Upon returning to the United States, Bill
worked a number of years at the County Supervisors Association of
California. Later he became general counsel for Aerojet General
Corporation, where he would spend the remainder of his professional career
crafting the company's legal defense in various groundwater contamination
cases. At retirement, he was Aerojet's lead environmental attorney.
"Retirement," however, really meant that he
could dedicate himself full-time to various environmental causes, mainly in
support of efforts to conserve California's streams and rivers. His
passion for rivers--and trout--dated back to his childhood, when his father
and grandfather taught him to flyfish on Convict Creek in the eastern
Sierras. Since the 1960's, when his parents purchased a vacation home
in Dunsmuir, California, Bill and his children have spent countless
thousands of hours casting flies on the waters of the Upper Sacramento, a
world-class trout stream.
Thus the blow suffered by the river in
1991--when a southern Pacific train derailed at Cantara Loop, sending a
tanker car of herbicide into the water--was not only environmentally
catastrophic but personally devastating. All aquatic life was
exterminated downstream to Shasta Lake, and Bill labored the next 10 years
with environmental allies and state regulators to force the railroad to
implement safety measures that would prevent future derailments. Their
efforts met with mixed success. Although Southern Pacific (later
acquired by Union Pacific) was eventually forced to pay a substantial fine,
change certain operating procedures, and build a containment structure at
Cantara Loop, the more far-reaching safety reforms sought by Bill were
rebuffed in the courts.
Years later, Mr. Frank Pipgras, an executive
at California Trout and one of Bill's allies in the long struggle, wrote,
"The battle for the Upper Sacramento was a team effort of environmental
coalitions, but if I had to name the one person most responsible for
extracting a $38,000,000 settlement and bringing the railroad to its knees,
it was and still is Bill Berry." In recognition of his efforts, California
Trout presented Bill with its Joseph Paul Award in 2003.

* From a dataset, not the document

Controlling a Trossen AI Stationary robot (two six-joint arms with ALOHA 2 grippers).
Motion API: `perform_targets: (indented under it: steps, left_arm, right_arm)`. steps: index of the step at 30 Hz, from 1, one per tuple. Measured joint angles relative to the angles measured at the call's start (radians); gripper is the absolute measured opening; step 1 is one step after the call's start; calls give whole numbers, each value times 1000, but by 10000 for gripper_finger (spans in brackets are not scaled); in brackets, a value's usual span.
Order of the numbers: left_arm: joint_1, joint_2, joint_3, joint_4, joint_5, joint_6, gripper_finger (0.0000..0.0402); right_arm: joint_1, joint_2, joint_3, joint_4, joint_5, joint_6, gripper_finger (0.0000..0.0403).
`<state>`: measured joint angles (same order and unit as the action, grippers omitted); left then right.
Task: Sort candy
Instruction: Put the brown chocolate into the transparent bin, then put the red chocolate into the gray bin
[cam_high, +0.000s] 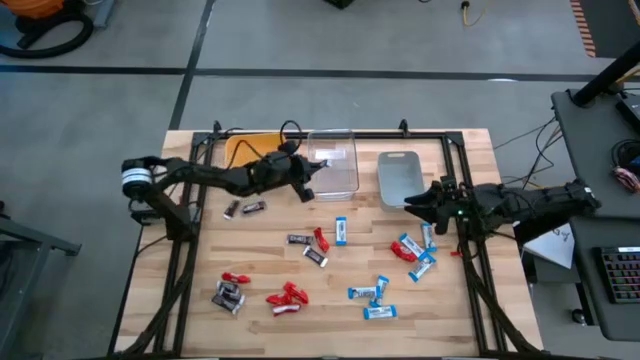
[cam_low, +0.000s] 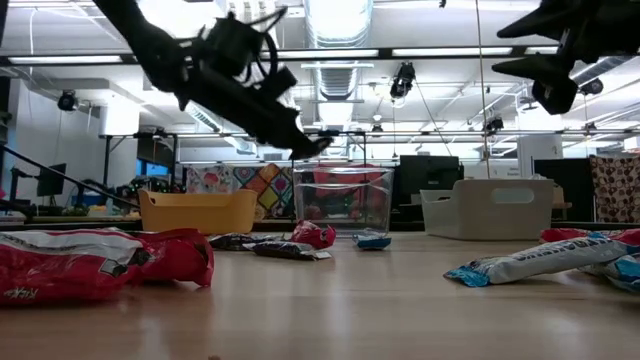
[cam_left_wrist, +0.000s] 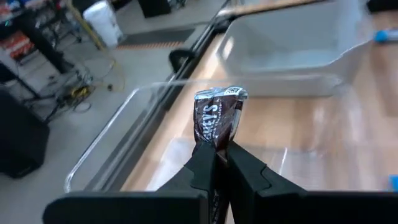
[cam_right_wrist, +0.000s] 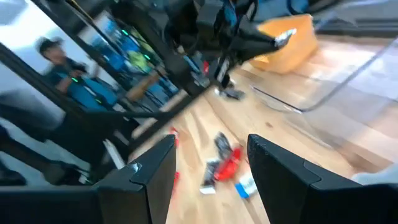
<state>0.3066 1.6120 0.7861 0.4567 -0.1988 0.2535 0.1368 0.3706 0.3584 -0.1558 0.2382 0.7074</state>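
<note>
The left tool (cam_left_wrist: 217, 155) is closed on one dark brown candy (cam_left_wrist: 217, 115) with silvery ends, pinched by its lower end so that it stands upright above the fingertips. In the high view this left tool (cam_high: 305, 185) hangs over the near-left edge of the clear bin (cam_high: 335, 160), raised off the counter (cam_high: 330, 330). The left arm reaches from the counter's left edge towards the far centre, elbow bent.

The right tool (cam_right_wrist: 208, 168) is open, fingers well apart and holding nothing. In the high view the right tool (cam_high: 425, 205) sits high at the right side, just near of the grey bin (cam_high: 400, 175), its arm coming in from the right.

Three bins stand in a row along the far edge: yellow bin (cam_high: 245, 148) on the left, clear in the middle, grey on the right.

Count on the counter, high view: blue-and-white candy (cam_high: 341, 231), about seven pieces, one at centre and the rest towards the near right. Red candy (cam_high: 288, 296), roughly six, mostly near left. Loose brown candy (cam_high: 250, 208), about six, in pairs at left and centre. The clustered pieces overlap, so these counts are probably approximate.

The clear bin's contents cannot be made out. In the right wrist view a person (cam_right_wrist: 74, 78) stands beyond the counter.
</note>
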Motion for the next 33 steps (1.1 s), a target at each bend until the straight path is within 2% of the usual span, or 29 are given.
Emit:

fortunately, native rainbow trout from tributary streams eventually
restocked the river, and the ecosystem largely rebounded over the years.
Today the Upper Sacramento again supports a healthy population of wild
trout. Bill enjoyed fishing for those trout until early this summer.
He is survived by his wife of 51 years,
Peggy; brother, Alan; four children, Bruce, John, jDiane, and Scott; and two
grandchildren, Elijah and Kayla. As a baseball playoffs begin, they
will be rooting for his team, the San Francisco Giants, who provided much
joy (and not a little hearache) in his final months. Also, of course,
they will cheer for the Stanford football and basketball teams.
Those who would like to remember Fill can
make a donation to Save the American River Association, California Trout,
High Country News, or Effie Yeaw Nature Center (c/o The American River
Natural History Association), organizations that he long supported.
-- published in the Sacramento
Bee on October 14, 2010
[A memorial service was held Sunday, November
7th at the Fair Oaks Park District Community Clubhouse in Fair Oaks, CA.]